SI « Le Généraliste » était paru en mars 1909 - Les premières apparitions de la syphilis en France

SI « Le Généraliste » était paru en mars 1909Les premières apparitions de la syphilis en France

Alain Létot
| 02.03.2016
  • Histoire

D’après une communication de M. L. Le Pileur à la Société d’histoire de la médecine, le plus ancien document écrit, constatant l’existence du mal de Naples dans notre pays, daterait d’avril 1496 et serait relaté dans les Archives communales de Besançon, au registre CC 55, sous le libellé suivant :

« En cette même année, avril, dix personnes atteintes de la maladie dite de Naples, expulsées, reçoivent chacun un florin ou dix gros.

De même une “ povre fille joyeuse ”, malade de ladite maladie, expulsée : 10 gros.

Item… 4 florins en admosne à 4 povres malades de celle de Naples mis hors la cité affin de éviter leurs conversacions. »
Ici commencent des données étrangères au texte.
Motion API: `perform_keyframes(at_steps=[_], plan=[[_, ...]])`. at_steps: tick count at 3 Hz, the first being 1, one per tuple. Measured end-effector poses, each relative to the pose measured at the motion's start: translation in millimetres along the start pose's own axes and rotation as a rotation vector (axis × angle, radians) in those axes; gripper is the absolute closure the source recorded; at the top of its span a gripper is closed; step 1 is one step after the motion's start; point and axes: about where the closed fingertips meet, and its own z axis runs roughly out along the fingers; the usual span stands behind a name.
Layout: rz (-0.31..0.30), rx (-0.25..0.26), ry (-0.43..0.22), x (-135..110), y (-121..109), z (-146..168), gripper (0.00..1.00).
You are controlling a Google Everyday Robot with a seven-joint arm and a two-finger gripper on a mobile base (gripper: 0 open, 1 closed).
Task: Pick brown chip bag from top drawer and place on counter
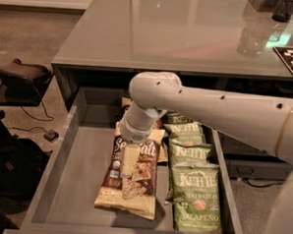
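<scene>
Camera view: the white robot gripper [128, 167] points straight down in the middle of the drawer. Its tip is right over the dark brown chip bag with cream ends and white writing [142, 182], on the bag's top half. It looks to be touching the bag, but I cannot tell if the gripper is wide or narrow, or if it has hold of the bag.

The brown chip bag lies flat on the floor of the wide grey open drawer [71, 184], a bit right of the middle. Its top end points to the back and its bottom end is near the front wall.

Just to the right of the bag is a row of green chip bags [196, 198], lying one partly over the next, from front to back.

The thick white robot arm [220, 113] comes in from the right and bends down to the gripper.

Behind the drawer is the big shiny grey counter [165, 31].
</scene>
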Motion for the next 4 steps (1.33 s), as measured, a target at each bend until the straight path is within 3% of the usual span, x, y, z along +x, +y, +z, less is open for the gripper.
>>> perform_keyframes(at_steps=[1,3,4], plan=[[-0.009,-0.019,0.015,-3,-5,25,0.00],[0.174,0.020,-0.037,43,-1,44,0.00],[0.178,0.024,-0.039,45,-1,43,0.19]])
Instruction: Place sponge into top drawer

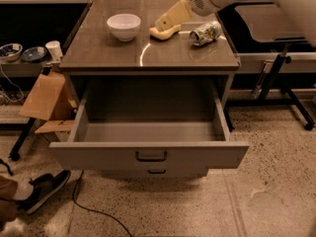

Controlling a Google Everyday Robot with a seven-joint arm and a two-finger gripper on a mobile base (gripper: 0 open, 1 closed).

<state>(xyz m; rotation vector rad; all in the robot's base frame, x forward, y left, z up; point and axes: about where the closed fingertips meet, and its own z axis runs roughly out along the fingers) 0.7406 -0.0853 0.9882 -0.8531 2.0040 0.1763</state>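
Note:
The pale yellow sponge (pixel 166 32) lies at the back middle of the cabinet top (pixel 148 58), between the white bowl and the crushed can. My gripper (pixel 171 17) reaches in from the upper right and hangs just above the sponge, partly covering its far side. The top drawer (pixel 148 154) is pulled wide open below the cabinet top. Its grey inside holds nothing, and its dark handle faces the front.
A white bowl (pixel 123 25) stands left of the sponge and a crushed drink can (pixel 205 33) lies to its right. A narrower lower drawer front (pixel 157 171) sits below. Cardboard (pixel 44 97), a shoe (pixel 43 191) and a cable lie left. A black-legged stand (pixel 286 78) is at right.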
De plus, d’avril à septembre, vingt autres dépenses sont enregistrées pour la même cause.

Ce document serait donc bien la plus ancienne mention officielle de la syphilis en France. Il précède de six mois le compte de Jeanne Lasseline, prieure à l’Hôtel-Dieu, qui écrit  à la fin d’un registre  terminé le 30 septembre 1496 : « Item pour avoir fourny oultre les draps  et couvertures ordinaires dont elle faict mention en ses comptes pour les malades de la grosse vérolle de Naples, et pour refaire la plupart des dicts draps et couvertures qui ont esté gastez et qui jmais ne serviront, icelle prieure a endommaigé et mis en fraye a plusieurs et diverses fois jusques à la somme de IIIxx livres Parisis ». Ce compte de Jeanne Lasseline  était lui-même antérieur de six mois au fameux Edit du Parlement de Paris (6 mars 1497).

Mais, avec le Dr Drivon, qui a consigné ses remarques dans un très curieux article du « Lyon médical », nous ne voyons aucune difficulté à admettre que quelques cas isolés de syphilis aient pu être importés à Lyon, de 1489 à 1495, « soit par des marchands espagnols de Pampelune et de Barcelone fréquentant les foires, soit par des pèlerins revenant de Saint-Jacques de Compostelle ». Ces cas, il est vrai, s’ils se sont présentés, ont passé inaperçus ; « il est bien plus probable, comme le montrent les documents de cette époque, que la syphilis a été rapportée par l’armée revenant de l’expédition de Naples. » Or les premiers soldats de cette armée sont rentrés à Lyon à la fin d’octobre 1495, les dermiers au printemps de 1496, et dès le 7 juillet de cette même année, les veyrolliers motivent une plainte au consulat du duc d’Orléans, lieutenant du roi.

Il n’est pas, en effet, impossible, ainsi que le conjecture le Dr Drivon, que des marchands espagnols, se rendant aux foires de Lyon, y aient importé la vérole dès 1493. Comme l’avait déjà fait remarquer Rollet, les circonstances se prêtèrent singulièrement à la diffusion de la maladie dans la péninsule ibérique. Au retour de son voyage de découverte (4 mars 1493), un des lieutenants de Colomb débarqua en Galice. Colomb lui-même et ses compagnons de voyage séjournèrent neuf jours à Lisbonne ; de là, ils allèrent débarquer àPalos, d’où ils gagnèrent par terre Séville, puis Barcelone où se trouvait alors la Cour, traversant ainsi en diagonale l’Espagne tout entière. Ce voyage dura plus d’un mois, et, dans cet intervalle, ces 82 navigateurs, qui avaient vu tant de choses étranges, durent avoir à satisfaire bien… des curiosités. Puis ils séjournèrent quelque temps à Barcelone où, dès l’été de cette même année 1493, on relate déjà une véritable épidémie.

D’autre part, les pénitents qui affluaient à sint-Jacques de Compostelle, en Galice, ont pu rapporter aussi autre chose que des indulgences ; mais ce ne pouvait être que des cas isolés. Il est facile d’expliquer ainsi l’expansion de la vérole dans toute l’Europe, mais non l’épidémie massive qui affecta Lyon, au point qu’on voit, en  1504, les confrères de la Trinité suspendre leur activité pour « cause de grosse veyrolle ». Pour arriver à de semblables résultats, il a fallu une véritable armée de syphilitiques, et cette armée fut celle qui revenait d’Italie.